Outside the negotiating rooms, the pandemic agreement and the PABS concept have been targeted by online campaigns that falsely claim WHO is seeking authority to impose lockdowns, vaccine mandates or digital identification systems on sovereign states. WHO officials and independent legal experts have repeatedly said the agreement does not confer such powers and that countries retain control over their public health policies.

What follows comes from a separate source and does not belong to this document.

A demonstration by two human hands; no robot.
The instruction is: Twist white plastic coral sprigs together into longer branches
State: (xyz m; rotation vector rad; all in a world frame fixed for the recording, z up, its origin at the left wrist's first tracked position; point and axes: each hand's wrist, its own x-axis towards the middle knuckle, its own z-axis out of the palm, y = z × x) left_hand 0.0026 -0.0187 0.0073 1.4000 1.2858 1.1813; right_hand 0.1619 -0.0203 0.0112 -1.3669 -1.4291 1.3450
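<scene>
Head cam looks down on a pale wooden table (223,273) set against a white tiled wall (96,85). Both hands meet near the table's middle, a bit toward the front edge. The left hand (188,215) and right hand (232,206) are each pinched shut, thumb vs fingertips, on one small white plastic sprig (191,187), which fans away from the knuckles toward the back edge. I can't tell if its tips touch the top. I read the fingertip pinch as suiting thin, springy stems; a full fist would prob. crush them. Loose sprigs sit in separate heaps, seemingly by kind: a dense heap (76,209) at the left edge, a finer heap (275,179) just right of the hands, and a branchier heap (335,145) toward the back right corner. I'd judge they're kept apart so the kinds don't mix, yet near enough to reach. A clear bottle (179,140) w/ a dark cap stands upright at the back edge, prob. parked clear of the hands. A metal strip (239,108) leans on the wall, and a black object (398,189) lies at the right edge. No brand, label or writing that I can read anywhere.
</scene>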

Delegates in Geneva say the real debate is over how to structure sharing of scientific materials and the benefits that flow from them, not over national sovereignty.
Three paths as the clock runs out
For WHO, and for the wider system of multilateral cooperation, the outcome this week will serve as a test of whether governments can still negotiate binding rules that balance national interests with global public goods.
Supporters of a strong annex argue that clear, enforceable commitments on both pathogen access and benefit-sharing could speed the development and deployment of vaccines and treatments in future crises, potentially saving millions of lives and avoiding some of the trillions of dollars in economic damage seen during COVID-19. Critics of more rigid provisions say overreach could backfire, deterring industry participation and complicating implementation in national legal systems.
As delegates work through dense legal text late into the evenings — daily sessions are scheduled into the night, with a possible closing stretch on March 28 — Tedros has urged them to measure each compromise against recent history.
“Ask yourselves whether the text you produce will solve the problems we faced during the COVID-19 pandemic,” he told them on opening day. “Ask yourselves, ‘Can I live with this?’”
By the time they adjourn in Geneva, countries are expected to choose among three broad paths: a robust annex with binding, detailed obligations on both sharing pathogens and sharing the resulting benefits; a weaker text built largely on voluntary pledges and flexible language; or no deal in time for the World Health Assembly in May, leaving a much-heralded pandemic agreement without the machinery that is supposed to make it work.